In this post, Ralf Schäfer and Oliver Frör report on their recent paper “Saving freshwater from salts: Ion-specific standards are needed to protect biodiversity”.
Too much salt is not only harmful for humans, but may also adversely affect freshwater organisms. Anthropogenic salinisation of freshwater ecosystems has multiple drivers including agriculture, road de-icers and resource extraction (e.g. coal, gas). Climate change and increasing water demand will most likely exacerbate the problem. In the paper we argue that freshwater salinization is a global and growing environmental issue with multiple adverse effects on ecosystems and the services they provide, and that currently lacks adequate management and regulation. Only few countries such as the US and Australia have introduced water quality standards with respect to salinity. However, these focus on total salt concentrations and are insufficient to protect freshwater life, because the effects on freshwater organisms from waters with the same total salt concentrations but different ionic composition can markedly differ.

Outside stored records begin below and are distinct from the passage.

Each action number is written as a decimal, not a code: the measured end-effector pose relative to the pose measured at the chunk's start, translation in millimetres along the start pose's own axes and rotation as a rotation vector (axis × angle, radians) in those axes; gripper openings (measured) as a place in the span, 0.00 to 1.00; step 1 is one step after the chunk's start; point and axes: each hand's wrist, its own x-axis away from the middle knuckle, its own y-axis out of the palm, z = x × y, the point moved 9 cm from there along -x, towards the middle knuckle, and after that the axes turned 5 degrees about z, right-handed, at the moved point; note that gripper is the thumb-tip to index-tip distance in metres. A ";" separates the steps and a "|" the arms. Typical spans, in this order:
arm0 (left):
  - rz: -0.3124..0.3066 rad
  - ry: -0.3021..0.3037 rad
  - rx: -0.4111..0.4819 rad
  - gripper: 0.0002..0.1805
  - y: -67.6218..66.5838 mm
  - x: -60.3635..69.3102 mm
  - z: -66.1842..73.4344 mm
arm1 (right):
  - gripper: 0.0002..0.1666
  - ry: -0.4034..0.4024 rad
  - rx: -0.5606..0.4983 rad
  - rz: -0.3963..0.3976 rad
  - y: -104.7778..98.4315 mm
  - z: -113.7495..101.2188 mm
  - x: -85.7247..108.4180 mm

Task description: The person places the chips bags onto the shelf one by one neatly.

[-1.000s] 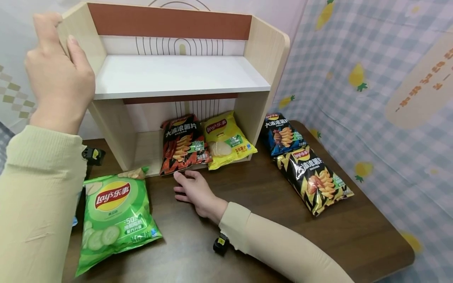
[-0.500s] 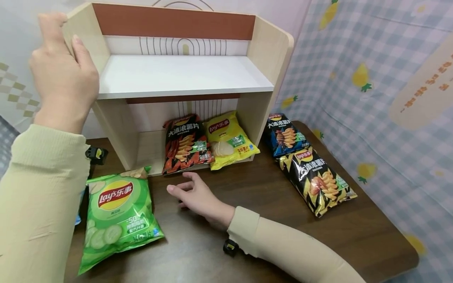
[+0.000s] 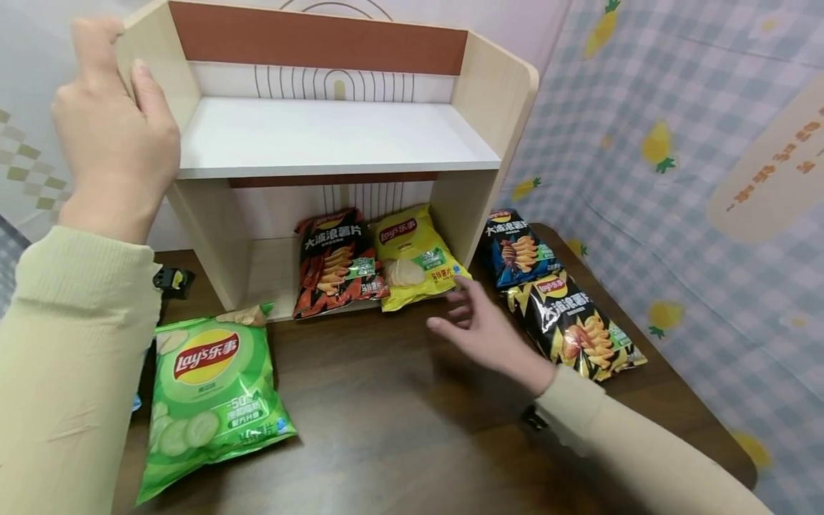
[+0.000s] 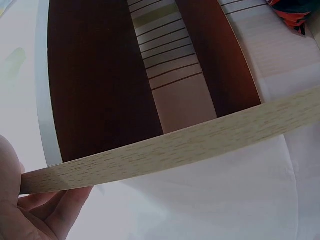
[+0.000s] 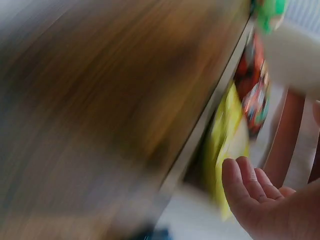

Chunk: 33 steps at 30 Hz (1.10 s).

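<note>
My left hand [image 3: 117, 136] grips the upper left side panel [image 4: 165, 150] of a small two-tier shelf, thumb on one face and fingers on the other in the left wrist view. My right hand [image 3: 486, 332] holds nothing, its fingers loosely bent just in front of a yellow bag of potato chips [image 3: 412, 261]; whether they touch cannot be told. That bag leans in the shelf's lower tier beside a red-and-black chip bag [image 3: 337, 265]. The right wrist view is blurred, with the fingers [image 5: 240, 182] in front of the yellow bag.
A green chip bag [image 3: 215, 400] lies on the brown table [image 3: 360, 429] at the left, partly over something blue. Right of the shelf lie a blue chip bag [image 3: 518, 250] and a black-and-gold chip bag [image 3: 576, 329]. A checked curtain [image 3: 676, 214] borders the table.
My right hand has moved from in front of the red-and-black bag to the right, near the yellow bag. My left hand has stayed on the side panel.
</note>
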 end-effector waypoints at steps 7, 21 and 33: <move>0.002 0.008 0.005 0.25 -1.1 0.4 0.7 | 0.55 0.081 0.214 0.124 -87.3 56.8 4.8; 0.005 0.005 0.005 0.26 1.7 -1.5 -2.7 | 0.57 0.208 0.460 0.144 -155.0 117.8 16.1; -0.003 -0.008 -0.016 0.26 4.1 -2.4 -4.4 | 0.58 0.245 0.569 0.096 -138.1 138.2 18.6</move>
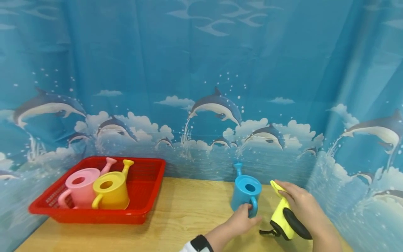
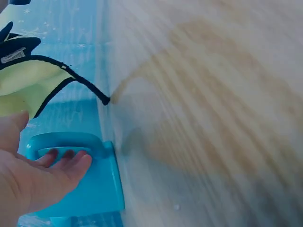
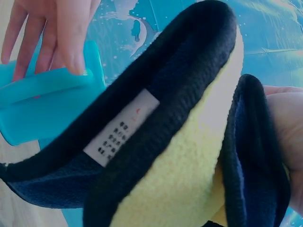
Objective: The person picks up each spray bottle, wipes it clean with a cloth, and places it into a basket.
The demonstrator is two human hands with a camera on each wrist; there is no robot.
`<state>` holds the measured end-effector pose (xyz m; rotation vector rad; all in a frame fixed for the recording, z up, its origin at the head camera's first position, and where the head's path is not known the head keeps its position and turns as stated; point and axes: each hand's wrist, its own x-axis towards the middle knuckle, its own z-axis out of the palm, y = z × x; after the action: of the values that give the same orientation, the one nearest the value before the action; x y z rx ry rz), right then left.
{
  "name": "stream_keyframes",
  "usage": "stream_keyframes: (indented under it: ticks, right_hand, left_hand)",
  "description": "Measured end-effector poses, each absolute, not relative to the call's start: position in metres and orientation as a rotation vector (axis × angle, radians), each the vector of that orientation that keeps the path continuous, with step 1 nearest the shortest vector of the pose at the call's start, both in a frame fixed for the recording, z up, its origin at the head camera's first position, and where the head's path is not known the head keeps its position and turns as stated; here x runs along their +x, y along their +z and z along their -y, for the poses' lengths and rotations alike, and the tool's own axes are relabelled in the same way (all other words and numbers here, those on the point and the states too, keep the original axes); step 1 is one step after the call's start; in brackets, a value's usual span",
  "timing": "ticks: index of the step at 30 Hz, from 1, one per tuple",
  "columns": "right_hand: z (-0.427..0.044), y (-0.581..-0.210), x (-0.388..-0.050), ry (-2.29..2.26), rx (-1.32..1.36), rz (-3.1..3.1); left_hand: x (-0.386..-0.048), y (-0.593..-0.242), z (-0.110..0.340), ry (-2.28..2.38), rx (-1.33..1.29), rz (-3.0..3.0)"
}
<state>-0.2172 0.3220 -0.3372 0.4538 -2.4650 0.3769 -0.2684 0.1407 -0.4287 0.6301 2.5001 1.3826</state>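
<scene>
A blue watering can (image 1: 241, 194) stands upright near the back edge of the table, its spout toward the curtain. My left hand (image 1: 239, 222) is at its handle; the left wrist view has the fingertips (image 2: 66, 158) at the handle's opening and the thumb apart above it. Just right of the can, my right hand (image 1: 308, 208) grips a yellow fabric item (image 1: 281, 213) with black edging and a black flap, tilted, a black strap hanging from it. The right wrist view shows its dark lining and white label (image 3: 122, 127); most of that hand is hidden behind the fabric.
A red basket (image 1: 100, 216) at the left of the wooden table (image 1: 185, 210) holds a pink watering can (image 1: 83, 190) and a yellow watering can (image 1: 113, 194). A blue dolphin-print curtain (image 1: 189, 70) hangs behind the table and along its sides.
</scene>
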Motion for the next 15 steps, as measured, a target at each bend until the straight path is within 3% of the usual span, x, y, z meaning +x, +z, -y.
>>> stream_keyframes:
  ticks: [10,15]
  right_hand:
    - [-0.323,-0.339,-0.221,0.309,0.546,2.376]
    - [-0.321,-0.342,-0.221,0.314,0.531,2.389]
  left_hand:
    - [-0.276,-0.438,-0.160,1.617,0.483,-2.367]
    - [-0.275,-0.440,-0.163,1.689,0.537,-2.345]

We provide a four step procedure how to derive standards for salinity, which may also be relevant to other emerging pollutants. Moreover, we outline several measures how to mitigate salinisation, which include higher efficiency in water use, reduction of point-source discharge and technical solutions such as water desalinisation. Finally, we outline how a transdisciplinary approach involving all stakeholders and taking better account of economic costs and benefits of different management options would improve salinity management, which may also inspire other environmental management problems.
The paper was authored by Cañedo-Argüelles M., Hawkins C.P., Kefford B.J., Schäfer R.B., Dyack B.J., Brucet S., Buchwalter, D. B., Dunlop, J.E., Frör, O. et al. and published in Science.